Culturally, there are diverse attitudes to death. Poetry represents a medium in which poets can display their views on death and record how they personally have been affected by death. Reading poetry about death should not be described as sinister or gloomy, but should be viewed as a tool to better understand or even cope with such a tragic, but inevitable phenomena. Poetry can be written in many different forms to better represent the idealistic views of the poet; the most common forms include sonnets, elegy and lyrical poems.

Poems penned about death also affirm attitudes to life. Poetry implies that even after death there is continuation of life; it lives in the thoughts and actions of others. In writing about death the poet may relate deep sorrow or fear, to contemplate death’s true meaning or to give mortality to the very subject dying. Verse gives immortality to loved ones. John Donne, Dylan Thomas, John Blight, Emily Dickinson, Slessor and Michelle Williams explore the contradiction of life and death through the loss of a loved one, personifying Death and the disastrous effects of war and terrorism.

English writer John Donne (1572 – 1631) is today described as one of the masters of the Metaphysical poets. His poetry and lyrics are often dramatic but marked with freshness and exuberance. One of his major literary pieces Death be not proud, though some have called thee is a sonnet confronting the power of death over man and perhaps death’s own mortality.

Donne at the time of writing this sonnet was in his religious phase heavily impacting on his ideology and thus the subject matter for his poetry. The language differs to modern poets such as Dickinson or Slessor due to the time in which Donne wrote; old English was the common language. Interestingly, this sonnet is written in a very controlled form, for a topic that no-one has direct control over. Unusually, Donne directly addresses Death as though it is a character personifying many of its attributes.
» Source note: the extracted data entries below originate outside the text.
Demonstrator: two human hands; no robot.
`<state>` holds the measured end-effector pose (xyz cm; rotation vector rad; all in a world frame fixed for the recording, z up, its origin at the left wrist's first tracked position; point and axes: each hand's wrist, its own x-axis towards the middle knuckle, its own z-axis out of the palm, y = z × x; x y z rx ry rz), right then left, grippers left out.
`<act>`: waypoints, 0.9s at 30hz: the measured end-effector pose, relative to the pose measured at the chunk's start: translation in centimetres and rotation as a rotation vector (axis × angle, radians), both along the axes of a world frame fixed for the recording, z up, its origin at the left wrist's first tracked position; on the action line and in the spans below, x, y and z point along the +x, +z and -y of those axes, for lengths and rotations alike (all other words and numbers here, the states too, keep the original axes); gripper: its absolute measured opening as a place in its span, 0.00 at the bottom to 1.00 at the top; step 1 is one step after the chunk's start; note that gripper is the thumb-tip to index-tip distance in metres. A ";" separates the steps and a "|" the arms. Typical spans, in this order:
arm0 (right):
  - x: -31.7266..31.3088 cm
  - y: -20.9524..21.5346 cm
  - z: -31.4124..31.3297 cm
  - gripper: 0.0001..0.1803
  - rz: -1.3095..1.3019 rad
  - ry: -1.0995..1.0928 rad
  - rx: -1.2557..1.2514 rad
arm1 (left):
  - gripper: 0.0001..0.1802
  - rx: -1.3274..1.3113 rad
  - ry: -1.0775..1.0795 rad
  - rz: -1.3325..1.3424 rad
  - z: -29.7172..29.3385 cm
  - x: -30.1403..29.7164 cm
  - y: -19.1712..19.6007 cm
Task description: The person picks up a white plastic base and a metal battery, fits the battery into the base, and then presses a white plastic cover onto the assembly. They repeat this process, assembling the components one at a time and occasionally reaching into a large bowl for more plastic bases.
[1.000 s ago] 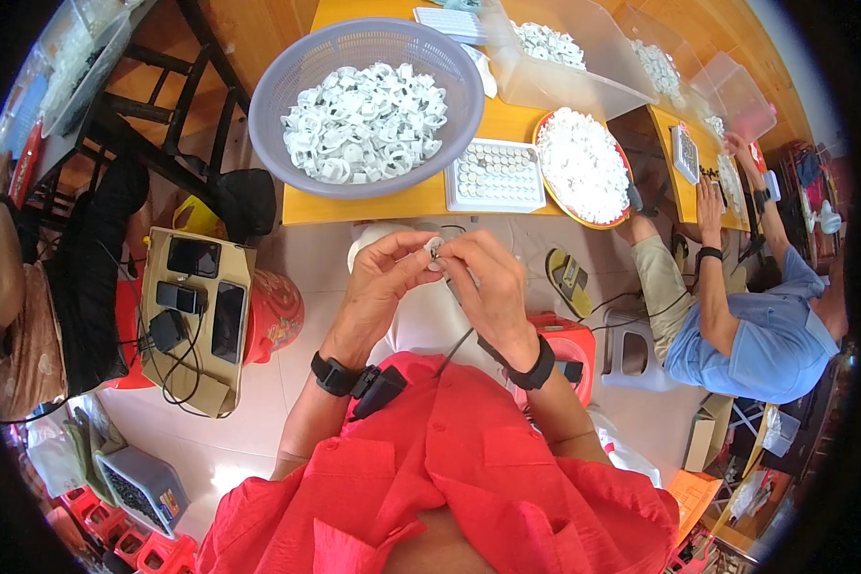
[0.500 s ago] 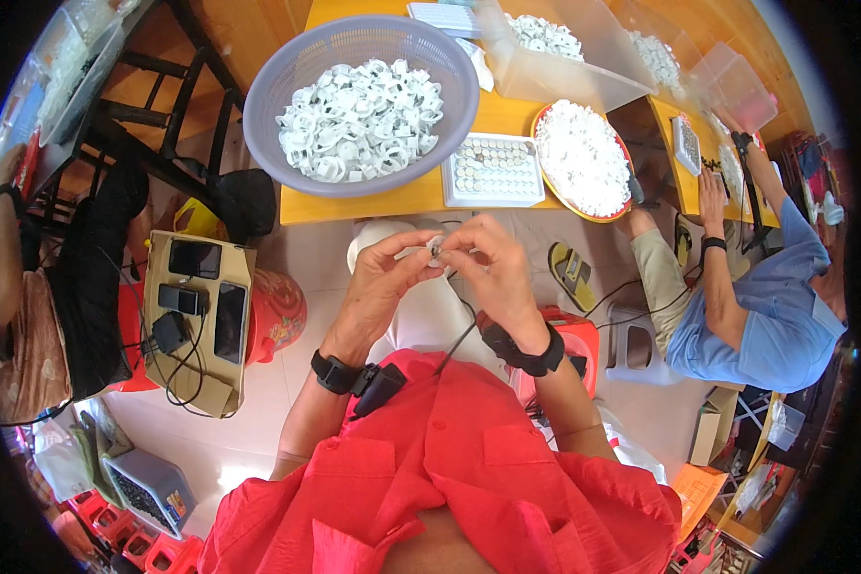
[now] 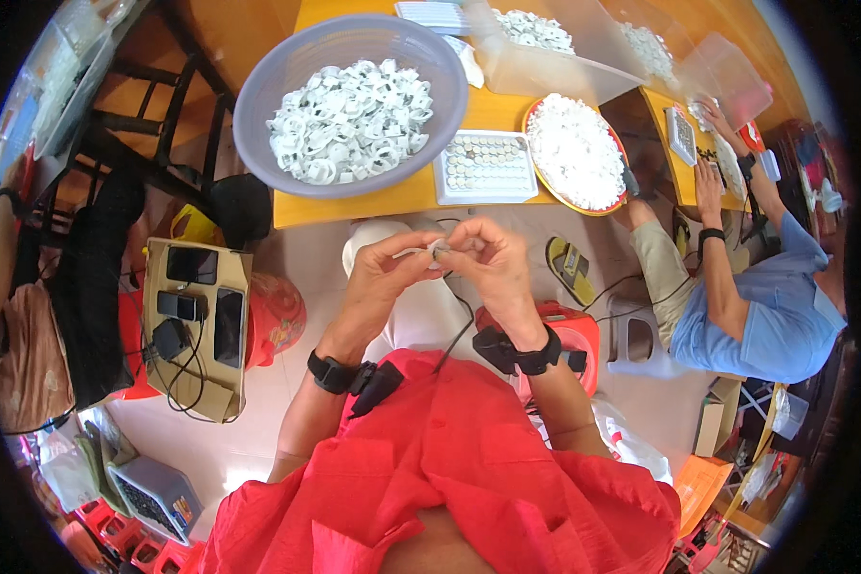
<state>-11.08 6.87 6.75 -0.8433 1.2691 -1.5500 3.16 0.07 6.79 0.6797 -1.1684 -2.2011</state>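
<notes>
Grip: pinching part [image 3: 437,248] in left hand [image 3: 383,273] and right hand [image 3: 496,271], above lap [image 3: 419,320], short of bench [image 3: 354,207] | Progress: mid-piece, apparently; not set down | Around: on bench, basin [image 3: 449,107] heaped with white parts [image 3: 349,124], tray [image 3: 488,197] of discs [image 3: 488,160], plate [image 3: 548,187] of white bits [image 3: 576,148] | Cannot tell finished from waiting

Before the left hand [image 3: 378,275] and right hand [image 3: 497,273] — with a part [image 3: 438,247] between the two — a table [image 3: 392,203]. On it, at left, a basin [image 3: 251,143] with pieces [image 3: 349,124] inside; just right of that, a tray [image 3: 488,197], then a plate [image 3: 595,210] heaped with more pieces [image 3: 576,153]. Behind tray and plate, a bin [image 3: 584,77]. Left of the hands, a carton [image 3: 222,397] holding phones [image 3: 228,327]. At right, on the floor [image 3: 631,416], a sandal [image 3: 572,273]; beyond, a co-worker [image 3: 756,335].
</notes>
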 end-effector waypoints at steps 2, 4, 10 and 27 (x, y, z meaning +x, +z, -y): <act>0.1 0.4 0.0 0.08 0.030 0.019 0.006 | 0.13 -0.002 -0.015 0.011 0.1 0.3 -0.2; 0.1 1.1 0.0 0.08 0.064 0.045 0.013 | 0.13 0.098 -0.002 -0.042 0.0 0.7 -0.4; -0.4 0.5 -0.2 0.08 0.126 0.043 0.036 | 0.13 0.051 -0.066 -0.037 0.1 0.1 -0.4; 0.8 -0.1 -0.6 0.14 0.108 -0.078 -0.042 | 0.12 0.112 -0.033 -0.006 -0.4 -0.4 -0.1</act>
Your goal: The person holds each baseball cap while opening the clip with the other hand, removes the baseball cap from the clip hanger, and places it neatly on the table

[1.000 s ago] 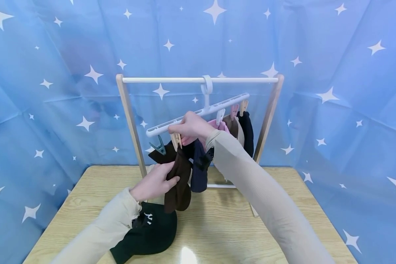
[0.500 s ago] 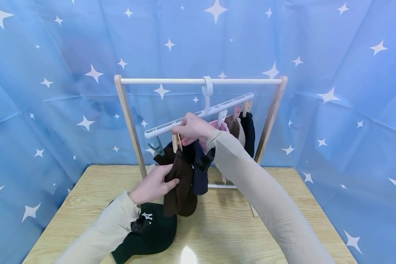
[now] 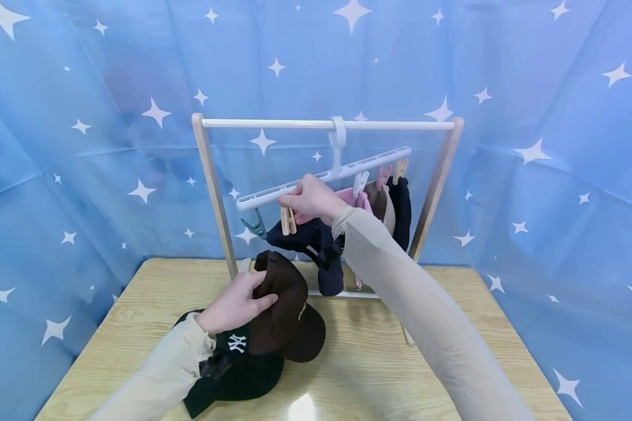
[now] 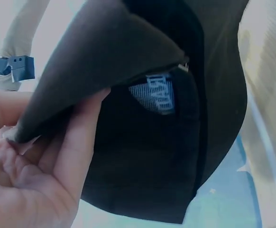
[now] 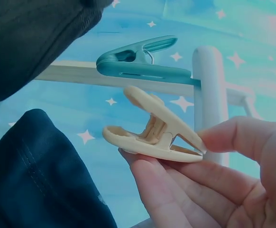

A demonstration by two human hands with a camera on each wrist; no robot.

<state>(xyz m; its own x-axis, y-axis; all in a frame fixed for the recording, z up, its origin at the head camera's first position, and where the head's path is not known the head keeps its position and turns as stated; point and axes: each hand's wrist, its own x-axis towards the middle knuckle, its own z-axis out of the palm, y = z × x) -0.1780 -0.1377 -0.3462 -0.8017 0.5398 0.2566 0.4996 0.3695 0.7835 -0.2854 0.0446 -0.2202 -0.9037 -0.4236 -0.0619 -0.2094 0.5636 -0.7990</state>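
Observation:
My left hand (image 3: 237,304) holds a dark brown cap (image 3: 281,304) by its edge, thumb and fingers on either side of the cloth. In the left wrist view its opening and a woven label (image 4: 157,95) show. Up at the low left part of a white hanger (image 3: 323,177), my right hand (image 3: 313,199) pinches a beige clothespin (image 5: 152,151). Its jaws stand apart, with nothing between them. Beside it hangs a teal clothespin (image 5: 142,69). A navy cap (image 3: 330,280) hangs behind the right hand. Below the brown cap lies a dark green cap (image 3: 247,377) with white lettering.
The hanger hooks onto the white bar (image 3: 274,124) of a small wooden-sided rack (image 3: 437,187) and tilts down to the left. Pink, brown and black items (image 3: 400,210) hang from clips on its right half. A blue starred curtain (image 3: 548,193) surrounds the wooden table (image 3: 442,339).
The brown cap has come away from the beige clothespin and moved down in my left hand, over the dark green cap. The right hand stays at the hanger, the clothespin now spread.

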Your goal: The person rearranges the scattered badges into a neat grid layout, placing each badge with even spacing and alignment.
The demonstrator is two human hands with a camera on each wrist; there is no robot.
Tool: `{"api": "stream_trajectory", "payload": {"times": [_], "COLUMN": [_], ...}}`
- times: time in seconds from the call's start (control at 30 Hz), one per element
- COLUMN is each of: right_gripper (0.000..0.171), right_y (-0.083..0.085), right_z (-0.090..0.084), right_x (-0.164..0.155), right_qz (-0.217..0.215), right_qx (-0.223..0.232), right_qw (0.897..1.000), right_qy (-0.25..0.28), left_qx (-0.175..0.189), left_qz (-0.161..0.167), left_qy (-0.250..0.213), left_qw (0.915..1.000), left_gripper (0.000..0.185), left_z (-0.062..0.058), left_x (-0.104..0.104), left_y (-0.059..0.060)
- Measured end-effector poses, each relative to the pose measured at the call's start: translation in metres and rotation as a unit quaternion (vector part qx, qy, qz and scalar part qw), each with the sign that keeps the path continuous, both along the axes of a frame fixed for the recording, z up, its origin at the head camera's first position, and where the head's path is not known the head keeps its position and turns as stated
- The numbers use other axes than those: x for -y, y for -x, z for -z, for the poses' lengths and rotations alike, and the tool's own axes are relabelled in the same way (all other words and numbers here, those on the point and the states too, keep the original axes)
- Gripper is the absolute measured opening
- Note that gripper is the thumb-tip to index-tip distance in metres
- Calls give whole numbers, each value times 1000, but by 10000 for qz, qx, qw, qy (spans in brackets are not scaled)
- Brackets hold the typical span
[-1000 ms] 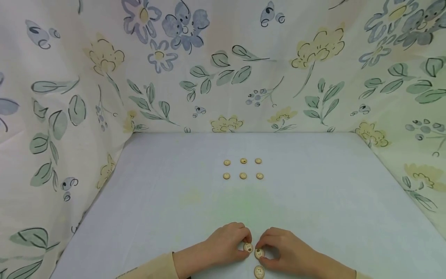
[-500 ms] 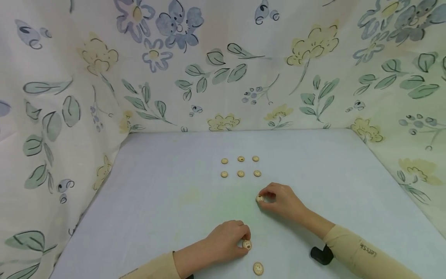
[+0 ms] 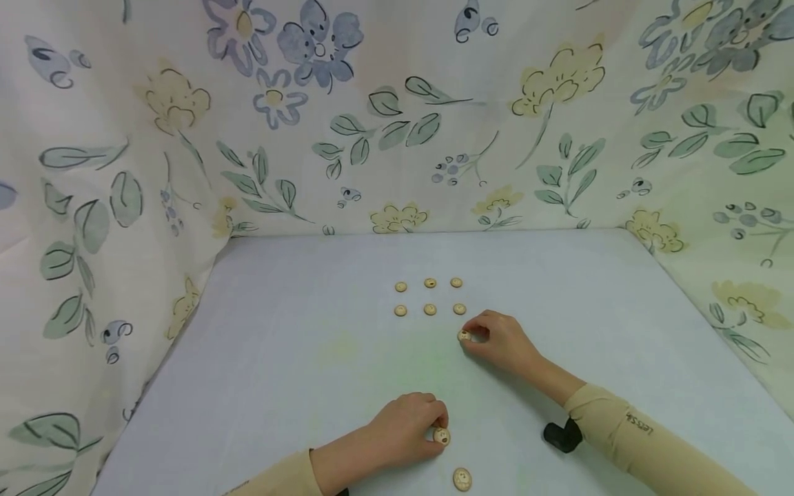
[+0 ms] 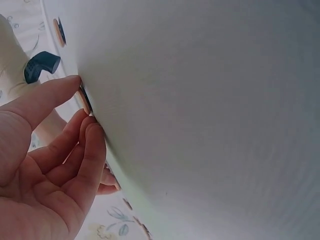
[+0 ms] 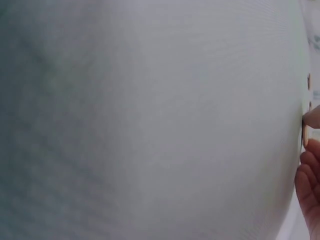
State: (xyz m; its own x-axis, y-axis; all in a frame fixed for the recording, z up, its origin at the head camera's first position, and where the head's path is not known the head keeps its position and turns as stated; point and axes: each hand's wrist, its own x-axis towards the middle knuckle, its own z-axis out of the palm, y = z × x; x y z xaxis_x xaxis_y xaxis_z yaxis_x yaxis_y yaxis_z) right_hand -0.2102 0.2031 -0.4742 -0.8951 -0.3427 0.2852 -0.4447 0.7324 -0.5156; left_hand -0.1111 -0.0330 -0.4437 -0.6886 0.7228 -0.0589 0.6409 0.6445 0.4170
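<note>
My left hand [image 3: 406, 430] pinches a small round wooden disc [image 3: 442, 436] by its edges, low in the head view. A face is drawn on that disc. In the left wrist view the same disc [image 4: 84, 100] sits on edge-on between thumb and fingertips, at the white surface. Farther forward and to the right, my right hand [image 3: 502, 344] holds another wooden disc [image 3: 463, 335] between thumb and fingers. It lies just in front of the near right disc [image 3: 459, 309] of two rows of three. One more disc [image 3: 462, 479] lies alone near the bottom edge.
The white tabletop [image 3: 279, 358] stretches back to a flowered cloth [image 3: 409, 165] that hangs behind and along both sides. A black wrist mount [image 3: 563, 435] juts from under the right sleeve [image 3: 645, 434].
My right hand has carried its disc forward, from beside my left hand to just short of the two rows. My left hand has stayed in place with its disc.
</note>
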Motion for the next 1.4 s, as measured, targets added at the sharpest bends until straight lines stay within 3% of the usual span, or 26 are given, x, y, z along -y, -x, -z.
{"api": "stream_trajectory", "payload": {"times": [0.43,0.97,1.4], "right_gripper": [21,48,35], "right_y": [-2,-20,-50], "right_z": [4,-1,-9], "right_x": [-2,-6,-3], "right_qz": [61,48,-907], "right_qx": [202,262,235], "right_qw": [9998,9993,9940], "right_qy": [22,277,562], "left_qx": [119,32,130], "left_qz": [-22,1,-28], "left_qy": [13,-43,-44], "left_qw": [9999,10000,9999], "left_gripper": [17,16,17], "left_z": [-2,0,-1], "left_x": [-1,0,0], "left_y": [-1,0,1]}}
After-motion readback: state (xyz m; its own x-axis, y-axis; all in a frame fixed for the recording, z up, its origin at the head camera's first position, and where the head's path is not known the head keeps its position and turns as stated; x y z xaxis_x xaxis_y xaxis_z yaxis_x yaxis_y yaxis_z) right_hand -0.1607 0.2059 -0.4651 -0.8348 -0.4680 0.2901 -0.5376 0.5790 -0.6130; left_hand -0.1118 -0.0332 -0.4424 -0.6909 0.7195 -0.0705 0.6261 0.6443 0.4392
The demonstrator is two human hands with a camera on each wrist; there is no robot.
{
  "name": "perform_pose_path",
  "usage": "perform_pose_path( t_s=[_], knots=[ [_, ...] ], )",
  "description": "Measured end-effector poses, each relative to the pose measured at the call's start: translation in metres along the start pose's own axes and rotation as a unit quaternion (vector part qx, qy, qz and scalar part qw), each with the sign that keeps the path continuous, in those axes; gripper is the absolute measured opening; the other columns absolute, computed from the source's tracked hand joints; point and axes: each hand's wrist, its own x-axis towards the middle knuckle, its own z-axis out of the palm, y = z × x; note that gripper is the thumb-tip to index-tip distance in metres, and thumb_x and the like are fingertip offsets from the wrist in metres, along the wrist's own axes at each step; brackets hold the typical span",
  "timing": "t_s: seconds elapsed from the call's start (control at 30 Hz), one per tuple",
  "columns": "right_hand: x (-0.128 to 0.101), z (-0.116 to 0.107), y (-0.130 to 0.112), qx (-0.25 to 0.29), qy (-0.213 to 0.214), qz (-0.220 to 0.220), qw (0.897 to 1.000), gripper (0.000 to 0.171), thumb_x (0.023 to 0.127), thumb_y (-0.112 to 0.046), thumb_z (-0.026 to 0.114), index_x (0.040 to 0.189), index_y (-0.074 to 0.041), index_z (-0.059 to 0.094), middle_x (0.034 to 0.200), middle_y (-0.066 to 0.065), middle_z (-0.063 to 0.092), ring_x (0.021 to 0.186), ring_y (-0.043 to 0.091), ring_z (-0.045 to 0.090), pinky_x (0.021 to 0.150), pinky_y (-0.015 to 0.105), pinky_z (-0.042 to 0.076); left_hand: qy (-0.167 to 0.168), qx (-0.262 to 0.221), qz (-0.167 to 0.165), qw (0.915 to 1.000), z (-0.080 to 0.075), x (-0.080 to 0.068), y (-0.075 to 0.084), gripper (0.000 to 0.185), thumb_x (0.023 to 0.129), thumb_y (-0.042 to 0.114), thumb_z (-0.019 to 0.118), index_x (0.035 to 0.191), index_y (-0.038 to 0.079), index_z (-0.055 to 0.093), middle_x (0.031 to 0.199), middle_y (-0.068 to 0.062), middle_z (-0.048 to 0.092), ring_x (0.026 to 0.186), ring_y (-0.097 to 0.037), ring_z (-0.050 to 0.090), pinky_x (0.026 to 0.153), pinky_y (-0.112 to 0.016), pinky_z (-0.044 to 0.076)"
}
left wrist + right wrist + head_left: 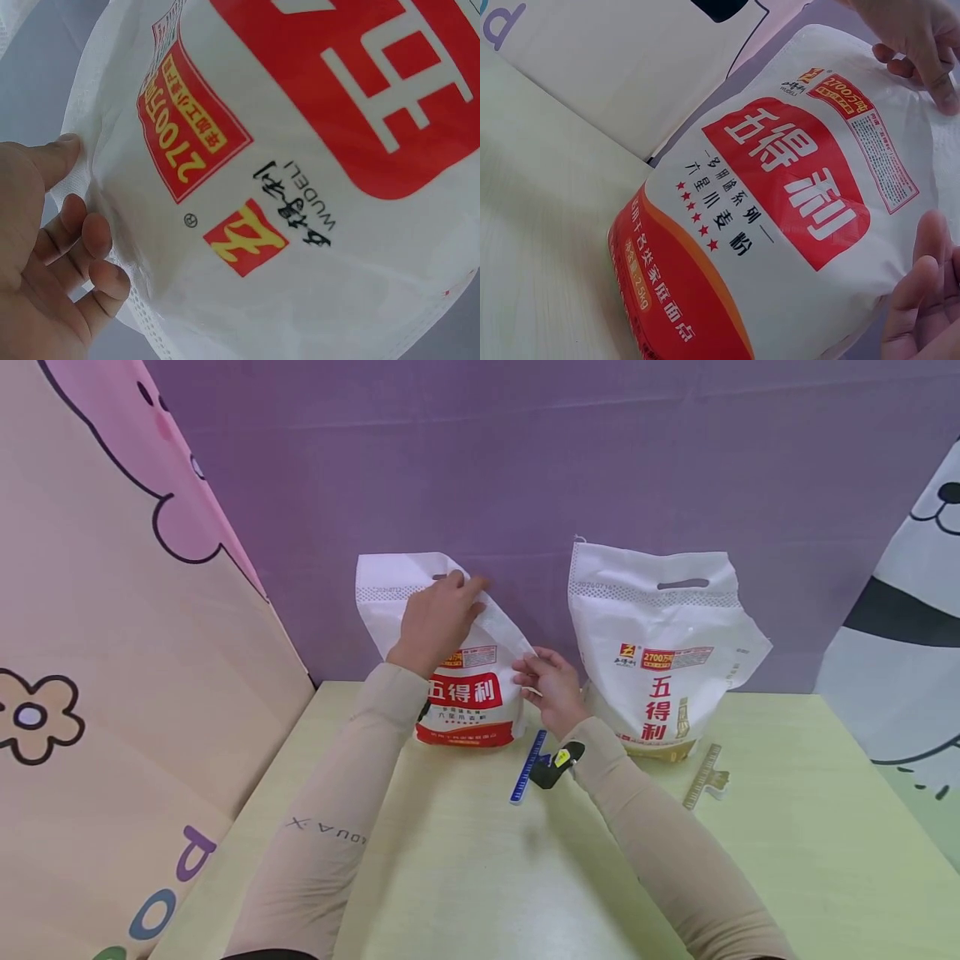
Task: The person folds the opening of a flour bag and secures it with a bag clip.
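A white flour bag with red panels (463, 727) stands upright at the back of the table, its top right part slanting down in a fold. Near the handle slot, my left hand (437, 620) grips the bag's upper edge; in the left wrist view, the thumb and curled fingers (96, 234) lie along that edge. My right hand (553, 687) pinches the lowered top corner at the bag's right side. The right wrist view shows the printed front (780, 187) between both hands. In front of the bag lies a blue clip (528, 768) with a ruler-like strip, partly behind the right wrist.
A second white flour bag, with gold at its base (618, 610), stands just right of my right hand. Before it on the table (465, 860) lies a gold clip (703, 778). A purple cloth wall (510, 460) rises close behind the bags, and a printed panel (150, 677) borders the left.
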Motion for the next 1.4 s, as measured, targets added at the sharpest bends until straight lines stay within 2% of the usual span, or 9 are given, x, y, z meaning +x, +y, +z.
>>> perform_pose_path(
  t_s=[0.27, 0.57, 1.07, 1.4],
  knots=[
    [0.0014, -0.0006, 0.0002, 0.008, -0.007, -0.003, 1.0, 0.026, 0.105, -0.028, 0.059, 0.129, -0.02, 0.058, 0.108, 0.0, 0.072, 0.087, 0.013, 0.066, 0.081, 0.026, 0.055, 0.002, -0.005, -0.009, 0.9999, -0.0033, 0.0014, 0.0004, 0.036, 0.099, 0.029, 0.067, 0.133, 0.02, 0.059, 0.125, -0.009, 0.069, 0.105, -0.03, 0.069, 0.09, -0.048, 0.06],
    [0.0003, -0.0004, 0.0013, 0.002, -0.009, -0.008, 1.0, 0.027, 0.105, -0.03, 0.059, 0.13, -0.02, 0.058, 0.109, 0.0, 0.072, 0.089, 0.014, 0.068, 0.086, 0.028, 0.055, 0.007, -0.006, -0.019, 0.9998, -0.0029, 0.0017, 0.0007, 0.031, 0.1, 0.028, 0.065, 0.13, 0.019, 0.061, 0.122, -0.009, 0.07, 0.101, -0.03, 0.07, 0.09, -0.047, 0.06],
    [0.0029, -0.0029, 0.0054, 0.013, -0.02, -0.018, 1.0, 0.026, 0.106, -0.026, 0.057, 0.13, -0.019, 0.058, 0.102, -0.001, 0.073, 0.084, 0.012, 0.068, 0.079, 0.025, 0.055, 0.002, -0.012, -0.036, 0.9993, -0.0048, 0.0022, 0.0012, 0.033, 0.1, 0.029, 0.066, 0.13, 0.016, 0.06, 0.125, -0.009, 0.071, 0.104, -0.031, 0.071, 0.09, -0.048, 0.06],
    [0.0001, -0.0042, 0.0066, 0.016, -0.022, -0.019, 0.999, 0.027, 0.106, -0.027, 0.056, 0.132, -0.019, 0.057, 0.108, 0.001, 0.072, 0.089, 0.014, 0.067, 0.081, 0.026, 0.055, 0.015, -0.022, -0.039, 0.9989, -0.0009, 0.0016, 0.001, 0.03, 0.101, 0.029, 0.063, 0.127, 0.014, 0.061, 0.122, -0.01, 0.071, 0.1, -0.032, 0.072, 0.088, -0.048, 0.061]
  ],
)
In the first line ‘DEATH be not proud,’ the word death is bolded and capitalised to draw attention to the prevalent theme of the poem. Throughout the poem Donne is anthropomorphizing death, implying it is an equal, while towards the latter half of the sonnet he begins to realise what is so important and frightening about death. Donne’s attitude to death is not fearful but speaks out against death and implying that death is not the end point of one’s life.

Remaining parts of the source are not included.